Assignments
Assignments are posted here as they are assigned. Not every week has an assignment; some weeks involve only in-class work. Refer to the Syllabus for the complete schedule.
Standing policy: All assignments are due by the beginning of the next class unless otherwise specified.
Week 1: R Programming with Swirl
Assigned: Feb. 02 Due: Feb. 09 (before class)
Complete the following Swirl R Programming lessons:
| Lesson | Topic |
|---|---|
| 1 | Basic Building Blocks |
| 2 | Workspace and Files |
| 4 | Vectors |
| 6 | Subsetting Vectors |
| 7 | Matrices and Data Frames |
| 12 | Looking at Data |
How to complete:
- Open RStudio
- Type
library(swirl)thenswirl()in the console - Select “R Programming” and work through each lesson listed above
Submission: You will confirm completion via an in-class poll at the start of Week 2. No screenshots or documentation required.
Week 2: R Programming & Orange Data Mining
Assigned: Feb. 09 Due: Feb. 16 (before class)
R Programming:
Complete DataCamp: Introduction to Text Analysis in R – Chapter 1: Wrangling Text.

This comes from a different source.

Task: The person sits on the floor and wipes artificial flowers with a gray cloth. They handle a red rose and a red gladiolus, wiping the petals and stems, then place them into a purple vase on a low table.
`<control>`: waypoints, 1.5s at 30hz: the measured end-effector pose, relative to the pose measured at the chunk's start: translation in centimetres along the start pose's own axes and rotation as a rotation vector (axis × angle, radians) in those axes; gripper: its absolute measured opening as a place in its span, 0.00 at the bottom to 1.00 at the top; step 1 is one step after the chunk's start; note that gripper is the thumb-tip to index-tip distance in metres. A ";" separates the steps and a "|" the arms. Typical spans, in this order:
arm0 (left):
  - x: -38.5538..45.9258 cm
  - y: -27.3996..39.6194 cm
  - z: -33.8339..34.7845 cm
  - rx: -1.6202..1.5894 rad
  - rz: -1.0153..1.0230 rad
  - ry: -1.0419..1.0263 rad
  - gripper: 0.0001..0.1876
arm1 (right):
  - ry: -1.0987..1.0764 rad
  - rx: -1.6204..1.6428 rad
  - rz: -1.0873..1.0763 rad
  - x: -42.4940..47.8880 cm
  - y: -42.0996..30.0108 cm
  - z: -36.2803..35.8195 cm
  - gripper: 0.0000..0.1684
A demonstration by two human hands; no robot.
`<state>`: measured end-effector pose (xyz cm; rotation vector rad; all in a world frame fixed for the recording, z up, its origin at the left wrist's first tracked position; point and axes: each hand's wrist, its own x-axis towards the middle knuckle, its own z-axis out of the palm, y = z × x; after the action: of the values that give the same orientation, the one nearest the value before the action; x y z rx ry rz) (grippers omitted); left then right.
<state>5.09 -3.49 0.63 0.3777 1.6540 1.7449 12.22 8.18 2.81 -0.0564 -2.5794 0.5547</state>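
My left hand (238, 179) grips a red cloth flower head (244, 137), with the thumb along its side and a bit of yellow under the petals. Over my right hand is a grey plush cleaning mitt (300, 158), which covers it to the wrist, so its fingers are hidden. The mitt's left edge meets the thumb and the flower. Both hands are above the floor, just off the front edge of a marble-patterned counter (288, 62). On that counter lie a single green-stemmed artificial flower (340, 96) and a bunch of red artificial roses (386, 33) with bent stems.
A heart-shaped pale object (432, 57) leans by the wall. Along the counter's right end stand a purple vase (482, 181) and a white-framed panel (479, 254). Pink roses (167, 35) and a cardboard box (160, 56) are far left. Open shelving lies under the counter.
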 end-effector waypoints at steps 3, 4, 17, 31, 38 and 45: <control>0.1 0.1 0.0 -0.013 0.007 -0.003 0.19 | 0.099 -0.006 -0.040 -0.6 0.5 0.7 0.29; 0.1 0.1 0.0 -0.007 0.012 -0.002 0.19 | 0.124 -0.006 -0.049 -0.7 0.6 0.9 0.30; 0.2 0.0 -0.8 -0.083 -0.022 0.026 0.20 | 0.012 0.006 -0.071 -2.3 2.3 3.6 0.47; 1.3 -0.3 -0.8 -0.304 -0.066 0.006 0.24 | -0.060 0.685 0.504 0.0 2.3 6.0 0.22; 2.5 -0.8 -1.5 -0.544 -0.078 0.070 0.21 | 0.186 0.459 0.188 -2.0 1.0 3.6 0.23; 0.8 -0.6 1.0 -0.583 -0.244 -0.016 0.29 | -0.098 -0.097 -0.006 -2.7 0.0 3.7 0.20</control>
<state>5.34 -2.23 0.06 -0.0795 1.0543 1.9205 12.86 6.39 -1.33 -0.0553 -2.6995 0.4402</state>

Optional: Replicate the in-class Orange demo
For extra practice, replicate the in-class demo by loading the presidential speeches corpus into Orange Data Mining and exploring it with the Corpus widget.
Download the corpus from the Data & Scripts page.
Steps:
- Download the presidential speeches CSV from the Data page
- Add it to a subfolder in your repo (e.g.,
/data/president_speeches/) - Commit and push via GitHub Desktop
- Open Orange Data Mining
- Add a Corpus widget and load the CSV from your data folder
- Explore the corpus – browse speeches, filter, search
- Save your workflow (
.owsfile)
Submission: Upload your .ows file and a screenshot of your Orange workflow to your GitHub repository.
Week 3: Text Preprocessing Basics
Assigned: Feb. 16 Due: Feb. 23 (before class)
Required — R Programming:
Complete DataCamp: Introduction to R — Chapter 1 (Intro to Basics) and Chapter 2 (Vectors).
Optional — Preprocessing Practice (choose one or both):
Practice the full Korean text preprocessing pipeline on the presidential speeches corpus using Orange Data Mining, R, or both. To demonstrate your preprocessing, generate a word cloud from the result — this is a quick way to verify that your pipeline is working and producing meaningful output.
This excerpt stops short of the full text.